La scenografia di Jiří Heřman e Jan Lukášek, le luci di Daniel Tesař, lo svolgimento narrativo, i costumi di Alexandra Grusková, la bellezza e l'intensità delle interpretazioni: al Teatro Nazionale di Praga(Národní divadlo) tutto è teso a rendere l'opera comprensibile e leggera. Le note drammatiche dell'opera sono consegnate allo spettatore con una delicatezza e gentilezza di tale che ci sembra di sentire l'odore dei fiori di pesco dei giardini giapponesi che vediamo sulla scena.
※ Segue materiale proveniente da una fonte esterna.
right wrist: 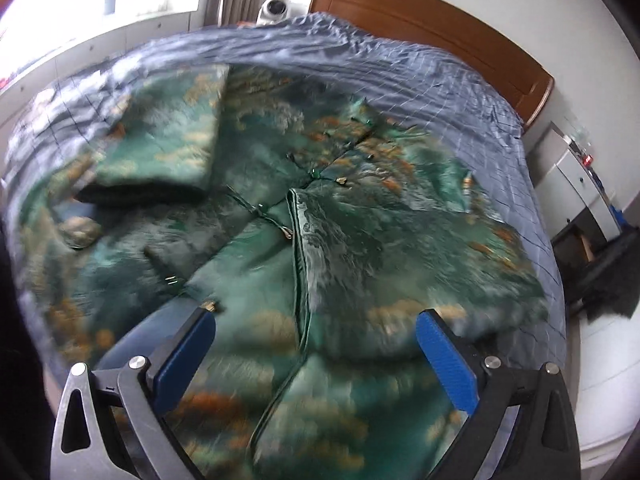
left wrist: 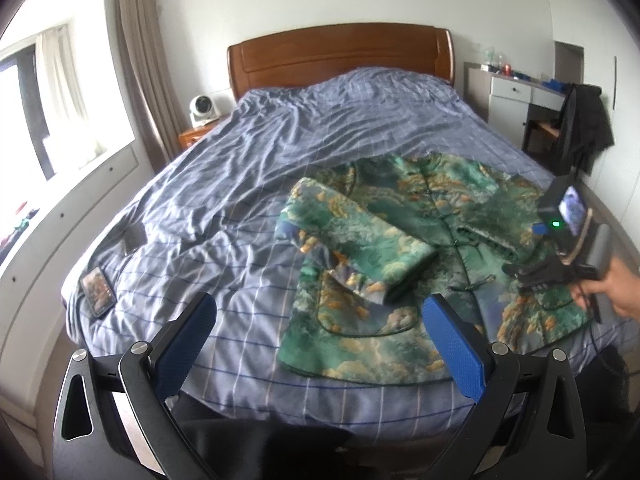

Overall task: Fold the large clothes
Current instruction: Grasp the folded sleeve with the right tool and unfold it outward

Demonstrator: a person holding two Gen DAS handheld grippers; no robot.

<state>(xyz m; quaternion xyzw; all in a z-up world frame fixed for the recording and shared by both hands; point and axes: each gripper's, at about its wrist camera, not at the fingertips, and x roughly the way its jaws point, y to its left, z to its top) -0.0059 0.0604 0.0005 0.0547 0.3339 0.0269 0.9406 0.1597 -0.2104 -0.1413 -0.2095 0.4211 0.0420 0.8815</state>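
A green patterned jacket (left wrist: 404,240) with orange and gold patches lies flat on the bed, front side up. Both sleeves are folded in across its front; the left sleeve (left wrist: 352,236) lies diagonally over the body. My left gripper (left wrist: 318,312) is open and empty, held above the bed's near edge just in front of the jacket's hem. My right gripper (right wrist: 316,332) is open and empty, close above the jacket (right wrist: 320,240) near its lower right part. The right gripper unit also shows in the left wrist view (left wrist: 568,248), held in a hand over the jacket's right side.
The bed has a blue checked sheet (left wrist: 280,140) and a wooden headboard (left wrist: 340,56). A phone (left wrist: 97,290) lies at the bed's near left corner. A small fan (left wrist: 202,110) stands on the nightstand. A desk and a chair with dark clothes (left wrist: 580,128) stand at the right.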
Assolutamente magnifica l'interpretazione di Maria Kobielska nei panni di Cio-Cio-San: una grande resa vocale, una capacità straordinaria di rendere la complessa ingenuità del personaggio perfettamente credibile.
La capacità del regista Jiří Heřman, costruisce un racconto magistrale, carico di simboli ma perfettamente leggili, senza intellettualismi inutili: fin dalla prima scena ci fa comprendere il volgare cinismo di Pinkerton, il nostro bravo tenore Luciano Mastro.
Grazie a tutto ciò, lo spettatore non fa nessuno sforzo, non ha alcuna difficoltà: può tranquillamente abbandonarsi alla storia e alla bellezza delle note di Puccini (nella direzione del Maestro Martin Leginus) perché l'eventuale aspetto della difficoltà della comprensione è stato risolto alla base dal regista.
Una chicca è l'intepretazione del console Sharpless del baritono Pavol Remenár: in poche battute ha la capacità di restituire la difficoltà di fare prendere atto a Butterfly di una realtà che la porterà alla morte.
E poi la presenza di una figura femminile in nero che accompagna l'intera durata dello spettacolo: nel terzo atto si rivelerà essere Kate, la moglie americana di Pinkerton (Erika Vocelová Jarkovská). Attraverso questo stratagemma, si evidenziano ancora di più le intenzioni superficiali di Pinkerton che ha già in mente di rifarsi una vita negli Stati Uniti abbandonando Butterfly. Una presenza silenziosa (rispetto a quella rassicurante e sincera di Suzuki, il mezzosoprano Lenka Čermáková) a tratti inquietante perché non se ne conosce l'identità, ma che alla fine è più che giustificata dato che in effetti la vita matrimoniale di Cio-Cio-San è solo una farsa, un capriccio.
Semplicemente geniale la scena che chiude l'opera: delle onde marine, sempre più minacciose e angoscianti, ingoiano un destino fragile che si spegne nel buio assoluto dello sfondo finale, contraltare perfetta alla fioritura carica di promesse della scena di inizio.